Parmi ces fugitifs nazis, on peut citer, parmi les plus connus, Josef Mengele (mort en 1979), Barbie (qui travailla pour la dictature bolivienne avant d'être rattrapé par la justice française), Eichmann (jugé à Jerusalem), Alois Brunner, Aribert Heim (recherché jusqu'à sa mort en 1992 au Caire (Égypte)[15]), le commandant de Treblinka Franz Stangl, l'aviateur letton Herberts Cukurs (exécuté par le Mossad), le botaniste SS Heinz Brücher (devenu professeur en Argentine), etc. Seule une partie de ces fugitifs ont été rattrapés par la justice.
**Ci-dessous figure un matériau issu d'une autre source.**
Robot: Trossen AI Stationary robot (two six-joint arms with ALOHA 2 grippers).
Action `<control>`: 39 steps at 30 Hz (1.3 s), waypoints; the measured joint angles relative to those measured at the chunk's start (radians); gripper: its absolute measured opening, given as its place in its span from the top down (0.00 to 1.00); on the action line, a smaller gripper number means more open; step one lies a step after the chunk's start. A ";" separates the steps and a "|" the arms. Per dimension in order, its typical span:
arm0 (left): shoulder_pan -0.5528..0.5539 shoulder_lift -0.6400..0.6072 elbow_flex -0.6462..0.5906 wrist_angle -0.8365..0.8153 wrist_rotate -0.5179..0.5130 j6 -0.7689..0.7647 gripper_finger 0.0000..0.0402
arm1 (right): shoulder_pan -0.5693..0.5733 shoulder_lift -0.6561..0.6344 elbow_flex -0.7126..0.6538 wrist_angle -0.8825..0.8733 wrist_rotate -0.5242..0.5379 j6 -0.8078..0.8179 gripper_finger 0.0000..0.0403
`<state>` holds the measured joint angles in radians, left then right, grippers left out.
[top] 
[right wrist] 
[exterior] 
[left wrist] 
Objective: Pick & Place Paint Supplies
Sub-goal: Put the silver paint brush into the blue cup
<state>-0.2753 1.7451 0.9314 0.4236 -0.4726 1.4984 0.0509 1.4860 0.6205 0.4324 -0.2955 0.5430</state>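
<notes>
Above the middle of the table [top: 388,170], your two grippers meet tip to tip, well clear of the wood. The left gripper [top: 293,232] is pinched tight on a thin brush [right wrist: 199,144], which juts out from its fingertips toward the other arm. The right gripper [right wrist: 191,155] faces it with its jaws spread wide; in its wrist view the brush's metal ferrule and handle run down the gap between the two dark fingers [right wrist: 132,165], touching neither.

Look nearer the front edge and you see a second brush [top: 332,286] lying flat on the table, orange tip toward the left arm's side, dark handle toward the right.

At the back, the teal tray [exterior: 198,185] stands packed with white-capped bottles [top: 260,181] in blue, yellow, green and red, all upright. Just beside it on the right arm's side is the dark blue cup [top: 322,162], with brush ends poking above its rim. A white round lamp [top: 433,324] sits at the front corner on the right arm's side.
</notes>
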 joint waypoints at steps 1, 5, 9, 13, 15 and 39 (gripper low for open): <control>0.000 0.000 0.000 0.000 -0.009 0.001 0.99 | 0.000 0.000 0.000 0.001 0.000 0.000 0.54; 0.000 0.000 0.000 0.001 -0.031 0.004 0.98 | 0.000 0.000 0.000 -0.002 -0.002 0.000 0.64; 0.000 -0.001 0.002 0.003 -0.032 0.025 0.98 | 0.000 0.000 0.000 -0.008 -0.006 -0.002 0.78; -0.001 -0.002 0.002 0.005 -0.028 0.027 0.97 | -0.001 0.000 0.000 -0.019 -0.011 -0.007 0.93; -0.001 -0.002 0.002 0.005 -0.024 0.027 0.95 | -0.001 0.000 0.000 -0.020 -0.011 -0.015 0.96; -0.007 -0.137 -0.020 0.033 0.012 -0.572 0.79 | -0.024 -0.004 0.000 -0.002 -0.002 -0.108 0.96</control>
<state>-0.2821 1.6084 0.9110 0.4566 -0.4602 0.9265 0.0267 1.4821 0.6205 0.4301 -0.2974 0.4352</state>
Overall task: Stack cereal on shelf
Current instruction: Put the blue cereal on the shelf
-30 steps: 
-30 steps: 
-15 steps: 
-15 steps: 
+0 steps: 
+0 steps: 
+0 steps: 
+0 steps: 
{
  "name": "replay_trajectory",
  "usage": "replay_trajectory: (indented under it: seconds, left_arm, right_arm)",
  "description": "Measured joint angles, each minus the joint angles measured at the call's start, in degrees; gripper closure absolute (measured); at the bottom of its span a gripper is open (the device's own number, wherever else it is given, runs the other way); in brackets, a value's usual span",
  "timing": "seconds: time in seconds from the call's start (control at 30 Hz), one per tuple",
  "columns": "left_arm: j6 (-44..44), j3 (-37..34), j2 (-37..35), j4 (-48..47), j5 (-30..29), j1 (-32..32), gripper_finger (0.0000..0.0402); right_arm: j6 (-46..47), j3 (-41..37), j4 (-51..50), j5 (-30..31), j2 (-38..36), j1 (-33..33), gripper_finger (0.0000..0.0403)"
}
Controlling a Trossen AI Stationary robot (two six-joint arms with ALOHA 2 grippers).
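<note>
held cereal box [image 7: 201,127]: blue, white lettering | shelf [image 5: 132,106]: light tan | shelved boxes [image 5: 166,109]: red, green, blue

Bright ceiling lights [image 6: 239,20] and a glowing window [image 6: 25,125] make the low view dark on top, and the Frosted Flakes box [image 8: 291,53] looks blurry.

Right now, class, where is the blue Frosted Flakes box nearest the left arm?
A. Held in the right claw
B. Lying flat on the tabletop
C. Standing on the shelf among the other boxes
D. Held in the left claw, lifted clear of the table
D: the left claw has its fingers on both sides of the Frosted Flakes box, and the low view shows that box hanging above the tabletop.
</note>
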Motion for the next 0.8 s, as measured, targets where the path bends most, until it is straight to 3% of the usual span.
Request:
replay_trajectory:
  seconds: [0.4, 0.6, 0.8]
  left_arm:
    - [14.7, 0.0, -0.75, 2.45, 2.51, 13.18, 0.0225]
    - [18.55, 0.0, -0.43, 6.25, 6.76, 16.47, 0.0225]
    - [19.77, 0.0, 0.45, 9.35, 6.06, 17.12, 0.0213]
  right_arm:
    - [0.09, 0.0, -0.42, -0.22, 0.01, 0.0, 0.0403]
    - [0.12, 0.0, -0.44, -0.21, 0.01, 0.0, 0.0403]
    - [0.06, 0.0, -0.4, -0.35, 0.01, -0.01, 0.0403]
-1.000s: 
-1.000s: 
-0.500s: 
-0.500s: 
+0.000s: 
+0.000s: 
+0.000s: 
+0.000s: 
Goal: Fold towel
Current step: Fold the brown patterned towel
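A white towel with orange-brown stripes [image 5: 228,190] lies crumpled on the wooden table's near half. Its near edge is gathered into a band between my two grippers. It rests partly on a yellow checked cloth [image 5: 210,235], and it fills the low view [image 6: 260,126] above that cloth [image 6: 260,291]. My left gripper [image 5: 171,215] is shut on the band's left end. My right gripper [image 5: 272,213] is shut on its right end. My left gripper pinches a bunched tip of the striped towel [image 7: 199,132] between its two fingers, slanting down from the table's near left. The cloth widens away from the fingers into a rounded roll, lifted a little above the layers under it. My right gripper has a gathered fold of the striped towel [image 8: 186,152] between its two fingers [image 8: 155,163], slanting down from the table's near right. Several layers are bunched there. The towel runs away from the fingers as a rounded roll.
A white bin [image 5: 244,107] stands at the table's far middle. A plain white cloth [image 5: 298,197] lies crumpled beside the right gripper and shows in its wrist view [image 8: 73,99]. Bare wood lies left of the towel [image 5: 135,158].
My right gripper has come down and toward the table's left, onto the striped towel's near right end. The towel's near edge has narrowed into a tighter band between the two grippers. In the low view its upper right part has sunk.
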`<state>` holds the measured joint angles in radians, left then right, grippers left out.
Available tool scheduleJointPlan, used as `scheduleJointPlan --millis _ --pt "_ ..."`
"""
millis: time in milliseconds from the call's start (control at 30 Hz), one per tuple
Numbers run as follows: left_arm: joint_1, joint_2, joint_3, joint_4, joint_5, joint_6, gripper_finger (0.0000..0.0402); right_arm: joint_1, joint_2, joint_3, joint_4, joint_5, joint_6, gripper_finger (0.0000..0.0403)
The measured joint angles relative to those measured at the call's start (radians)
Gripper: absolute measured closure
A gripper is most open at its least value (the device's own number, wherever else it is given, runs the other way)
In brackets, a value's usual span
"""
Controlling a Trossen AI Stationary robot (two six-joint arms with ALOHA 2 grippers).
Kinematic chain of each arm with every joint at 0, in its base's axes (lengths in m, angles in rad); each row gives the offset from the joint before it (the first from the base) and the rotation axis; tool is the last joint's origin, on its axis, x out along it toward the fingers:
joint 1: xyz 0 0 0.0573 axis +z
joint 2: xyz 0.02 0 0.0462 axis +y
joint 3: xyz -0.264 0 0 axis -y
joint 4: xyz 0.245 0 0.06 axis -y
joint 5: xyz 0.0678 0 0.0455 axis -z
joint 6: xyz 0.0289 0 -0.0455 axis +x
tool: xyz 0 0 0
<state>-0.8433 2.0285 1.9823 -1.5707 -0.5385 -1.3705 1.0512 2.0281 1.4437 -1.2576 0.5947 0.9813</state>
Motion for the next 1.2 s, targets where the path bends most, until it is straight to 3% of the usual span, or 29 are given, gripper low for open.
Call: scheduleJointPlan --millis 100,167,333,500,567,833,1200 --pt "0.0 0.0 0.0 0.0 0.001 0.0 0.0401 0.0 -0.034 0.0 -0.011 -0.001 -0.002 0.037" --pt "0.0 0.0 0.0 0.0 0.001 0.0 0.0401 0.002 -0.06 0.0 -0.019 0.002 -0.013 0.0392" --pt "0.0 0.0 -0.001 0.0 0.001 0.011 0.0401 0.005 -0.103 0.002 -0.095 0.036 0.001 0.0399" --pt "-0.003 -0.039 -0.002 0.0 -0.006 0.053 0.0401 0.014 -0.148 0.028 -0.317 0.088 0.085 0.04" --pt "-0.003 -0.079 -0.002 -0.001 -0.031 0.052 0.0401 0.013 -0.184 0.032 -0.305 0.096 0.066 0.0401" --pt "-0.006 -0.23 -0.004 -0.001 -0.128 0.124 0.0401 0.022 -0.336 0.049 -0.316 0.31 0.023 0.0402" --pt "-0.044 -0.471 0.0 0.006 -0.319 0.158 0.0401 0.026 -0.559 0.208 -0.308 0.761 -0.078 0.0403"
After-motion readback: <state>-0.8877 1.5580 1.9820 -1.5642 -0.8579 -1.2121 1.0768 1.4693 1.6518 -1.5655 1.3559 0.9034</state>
Enfin, une partie, certes marginale, des anciens nazis, réussit à dissimuler son passé et à obtenir des postes politiques plus ou moins importants après la guerre. Ceci a souvent suscité des scandales et leur démission quand leur fonction pendant le nazisme fut révélée. On peut ainsi citer :

Kurt Waldheim, secrétaire général des Nations unies et président fédéral de l'Autriche de 1986 à 1992, est sans doute l'ex-nazi ayant eu les fonctions les plus importantes après-guerre. Waldheim, qui avait été inscrit comme suspect sur la liste de l'UNWCS[16], était membre de la SA et fut Oberleutnant de la Wehrmacht sur le front de l'Est, et on s'intéressa beaucoup à son rôle lors de la bataille de Kozara (Bosnie), dans la 714e division d'infanterie dirigée par le général Friedrich Stahl (de). Bien que l'unité militaire dont il fit partie se fût rendue coupable d'exactions nombreuses, aucune preuve ne l'impliquant directement dans des crimes de guerre n'a pu cependant être fournie[16]. Le département de la Justice des États-Unis refusa toutefois en 1987 de le laisser entrer sur le territoire national, en affirmant qu'il avait pris part à la déportation, au mauvais traitement et à l'exécution de civils et de soldats alliés durant la guerre[16].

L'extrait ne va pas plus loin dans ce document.